| Exercise instructions |
Keep the lines exact and the pictures out as you repeat the following listing.

════════════════════

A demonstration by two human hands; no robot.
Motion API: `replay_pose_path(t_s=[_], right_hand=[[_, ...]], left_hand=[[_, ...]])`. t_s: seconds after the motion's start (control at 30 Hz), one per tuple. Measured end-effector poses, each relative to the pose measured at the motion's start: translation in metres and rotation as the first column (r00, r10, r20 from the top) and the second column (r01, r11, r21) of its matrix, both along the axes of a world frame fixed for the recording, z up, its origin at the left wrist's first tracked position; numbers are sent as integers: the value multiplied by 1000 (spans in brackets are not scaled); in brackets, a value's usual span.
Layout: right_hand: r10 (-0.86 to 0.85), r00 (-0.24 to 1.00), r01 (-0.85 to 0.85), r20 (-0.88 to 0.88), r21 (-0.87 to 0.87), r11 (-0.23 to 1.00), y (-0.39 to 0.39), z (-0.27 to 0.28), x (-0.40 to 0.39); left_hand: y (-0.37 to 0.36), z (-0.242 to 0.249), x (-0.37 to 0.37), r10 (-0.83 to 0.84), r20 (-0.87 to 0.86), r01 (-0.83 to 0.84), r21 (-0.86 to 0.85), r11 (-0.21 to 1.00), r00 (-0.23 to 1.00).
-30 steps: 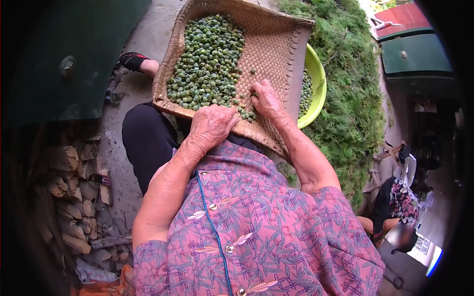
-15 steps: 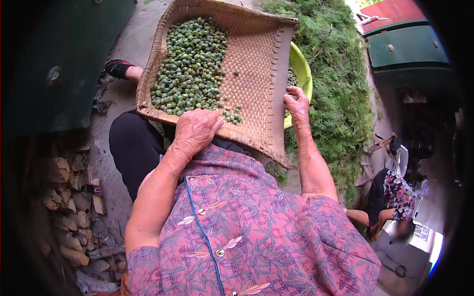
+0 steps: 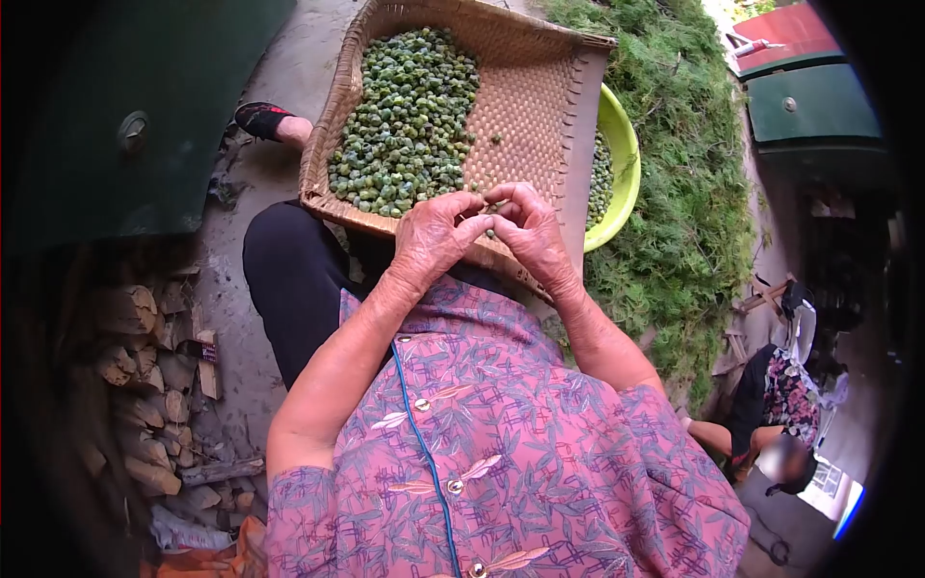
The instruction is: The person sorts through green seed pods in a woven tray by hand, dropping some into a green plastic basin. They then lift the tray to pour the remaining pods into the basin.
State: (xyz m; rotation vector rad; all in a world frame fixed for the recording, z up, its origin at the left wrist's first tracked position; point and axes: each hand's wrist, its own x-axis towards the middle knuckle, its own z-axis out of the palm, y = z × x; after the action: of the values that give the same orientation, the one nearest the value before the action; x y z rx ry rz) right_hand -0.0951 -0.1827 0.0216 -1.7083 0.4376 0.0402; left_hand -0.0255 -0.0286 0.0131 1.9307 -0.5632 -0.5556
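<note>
My left hand (image 3: 438, 236) and my right hand (image 3: 530, 231) meet over the near edge of a woven tray (image 3: 530, 106). The fingertips of both are pinched together and nearly touch; what lies between them is too small to make out. One small green fruit (image 3: 489, 233) shows just below the thumbs. A big heap of small green fruits (image 3: 405, 116) fills the tray's left side, with a few loose ones near my fingers. The tray rests over my lap, its flat right edge overlapping a yellow-green basin (image 3: 628, 178) that holds more small green fruits (image 3: 599, 178).
Cut green branches (image 3: 674, 154) cover the ground on the right. Split firewood (image 3: 145, 385) is stacked at lower left, below a dark green panel (image 3: 106, 58). Another person (image 3: 785, 405) sits at far right. Someone's shoe (image 3: 260, 121) shows left of the tray.
My right hand has come from the basin side of the tray to meet my left hand. My left hand has lifted off the tray's near rim into a pinch. The view has shifted slightly.
</note>
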Motion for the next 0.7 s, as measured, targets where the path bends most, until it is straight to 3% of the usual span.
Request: replay_pose_path(t_s=[0.07, 0.13, 0.2, 0.33, 0.4, 0.57, 0.7], right_hand=[[75, 992, -46, 99, -263, 964, 5, -2, 2], [71, 992, -42, 106, -254, 966, 8, 1, 3], [85, 993, -61, 77, -271, 961, 9, 4, 3], [52, 997, -41, 54, -201, 979, 7, 4, 2], [1, 1000, -1, -2, -18, 1000, 4, 0, 1], [-20, 1000, 20, 9, -9, 1000, 5, 4, 2], [-25, 1000, 26, 18, -51, 998, 11, 9, 5]], left_hand=[[0, -2, 0, 71, -59, -73, -42, 996, 996], [1, 0, 2, 87, -22, -88, -62, 994, 996], [1, 5, 2, 91, -53, -89, 36, 995, 994], [1, -2, 2, 140, -71, -143, -44, 989, 988], [4, -5, 4, 127, -107, -139, -117, 983, 986], [6, -1, 3, 129, -68, -138, -134, 981, 989], [8, -2, 2, 96, -144, -126, -212, 969, 985]])
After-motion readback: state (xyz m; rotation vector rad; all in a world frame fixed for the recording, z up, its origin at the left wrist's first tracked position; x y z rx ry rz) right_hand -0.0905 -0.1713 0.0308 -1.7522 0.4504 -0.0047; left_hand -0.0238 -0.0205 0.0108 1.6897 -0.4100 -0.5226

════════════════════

| Problem solution |
A demonstration by two human hands; no robot.
Motion API: `replay_pose_path(t_s=[_], right_hand=[[_, ...]], left_hand=[[_, ...]])`. t_s: seconds after the motion's start (control at 30 Hz), one per tuple. Measured end-effector poses, each relative to the pose measured at the motion's start: translation in metres and rotation as the first column (r00, r10, r20 from the top) and the second column (r01, r11, r21) of its matrix, both along the axes of a world frame fixed for the recording, z up, its origin at the left wrist's first tracked position; numbers are sent as integers: the value multiplied by 1000 (spans in brackets are not scaled); in brackets, a value's usual span.
Layout: right_hand: r10 (-0.86 to 0.85), r00 (-0.24 to 1.00), r01 (-0.85 to 0.85), r20 (-0.88 to 0.88), r21 (-0.87 to 0.87), r11 (-0.23 to 1.00), y (-0.39 to 0.39), z (-0.27 to 0.28), x (-0.40 to 0.39); left_hand: y (-0.37 to 0.36), z (-0.242 to 0.249), x (-0.37 to 0.37), r10 (-0.83 to 0.84), r20 (-0.87 to 0.86), r01 (-0.83 to 0.84), r21 (-0.86 to 0.85), r11 (-0.21 to 1.00), r00 (-0.23 to 1.00).
-30 steps: 
-15 steps: 
+0 steps: 
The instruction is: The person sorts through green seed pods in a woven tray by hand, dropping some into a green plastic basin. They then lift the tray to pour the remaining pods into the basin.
State: (xyz m; rotation vector rad; all in a world frame fixed for the recording, z up, its origin at the left wrist's first tracked position; point and axes: each hand's wrist, its own x-axis towards the middle knuckle, its own z-axis out of the palm, y = z × x; after the action: of the values that give the same orientation, the one nearest the value before the action; x y z rx ry rz) right_hand -0.0951 -0.1827 0.0216 -1.7083 0.4376 0.0402; left_hand -0.0255 -0.0286 0.0131 1.9307 -0.5632 -0.5556
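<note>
My left hand (image 3: 438, 236) and my right hand (image 3: 530, 231) meet over the near edge of a woven tray (image 3: 530, 106). The fingertips of both are pinched together and nearly touch; what lies between them is too small to make out. One small green fruit (image 3: 489, 233) shows just below the thumbs. A big heap of small green fruits (image 3: 405, 116) fills the tray's left side, with a few loose ones near my fingers. The tray rests over my lap, its flat right edge overlapping a yellow-green basin (image 3: 628, 178) that holds more small green fruits (image 3: 599, 178).
Cut green branches (image 3: 674, 154) cover the ground on the right. Split firewood (image 3: 145, 385) is stacked at lower left, below a dark green panel (image 3: 106, 58). Another person (image 3: 785, 405) sits at far right. Someone's shoe (image 3: 260, 121) shows left of the tray.
My right hand has come from the basin side of the tray to meet my left hand. My left hand has lifted off the tray's near rim into a pinch. The view has shifted slightly.
</note>
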Motion for the next 0.7 s, as measured, targets where the path bends most, until it is straight to 3% of the usual span.
Request: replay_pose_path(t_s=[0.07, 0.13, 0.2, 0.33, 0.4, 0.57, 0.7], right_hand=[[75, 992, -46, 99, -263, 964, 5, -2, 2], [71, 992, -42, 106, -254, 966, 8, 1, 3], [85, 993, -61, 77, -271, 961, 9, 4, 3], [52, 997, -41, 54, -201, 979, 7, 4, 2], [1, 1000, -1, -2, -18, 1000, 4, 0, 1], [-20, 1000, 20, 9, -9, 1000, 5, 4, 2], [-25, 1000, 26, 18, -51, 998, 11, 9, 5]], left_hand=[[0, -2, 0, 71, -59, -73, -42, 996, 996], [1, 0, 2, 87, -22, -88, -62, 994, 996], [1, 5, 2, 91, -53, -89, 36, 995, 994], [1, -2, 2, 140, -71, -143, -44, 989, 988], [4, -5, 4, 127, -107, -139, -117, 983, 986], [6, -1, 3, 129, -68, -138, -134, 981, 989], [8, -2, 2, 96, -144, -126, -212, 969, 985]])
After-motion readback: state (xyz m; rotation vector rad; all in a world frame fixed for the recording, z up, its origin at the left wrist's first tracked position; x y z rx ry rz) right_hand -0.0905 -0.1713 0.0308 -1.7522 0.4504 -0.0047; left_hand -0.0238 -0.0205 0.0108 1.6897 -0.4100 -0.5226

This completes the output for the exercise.